Gut- Giulia Enders. If I hadn't become a writer, I probably would have ended up studying biology. This book reminded me of my childhood obsession with the topic and how, despite everything, our own bodies remain a partial mystery. Enders takes an in-depth look at the inner workings of the gut - the most underappreciated and misunderstood organ of all. Some interesting gems from this book include:
- The surface area of our gut is about 100 times that of our skin.
- Gut health impacts mental health (I found this mind blowing.)
- The gut is controlled by a nervous system as complex as that of the brain.

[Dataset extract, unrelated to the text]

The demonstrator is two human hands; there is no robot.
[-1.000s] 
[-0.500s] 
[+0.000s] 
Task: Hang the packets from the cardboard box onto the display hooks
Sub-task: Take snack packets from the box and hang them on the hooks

- Higher hygiene standards lead to higher rates of allergies and auto-immune diseases.
And perhaps my favourite line from the book is this:
“Looking closer at human beings, it becomes clear that each of us is a world of our own. Our forehead is a breezy meadow, our elbows are arid wastelands, our eyes are salty lakes, and our gut is the most amazing giant forest ever, populated by the weirdest of creatures.”
Eyes Wide Open- Isaac Linsky. A memoir of sorts, covering Linsky's extraordinary life. At thirteen, he learnt he would eventually lose his eyesight, by 25 he was fully blind. Despite this, he becomes a successful lawyer, runs a formidable company, raises triplets and develops a deep understanding of what vision truly means.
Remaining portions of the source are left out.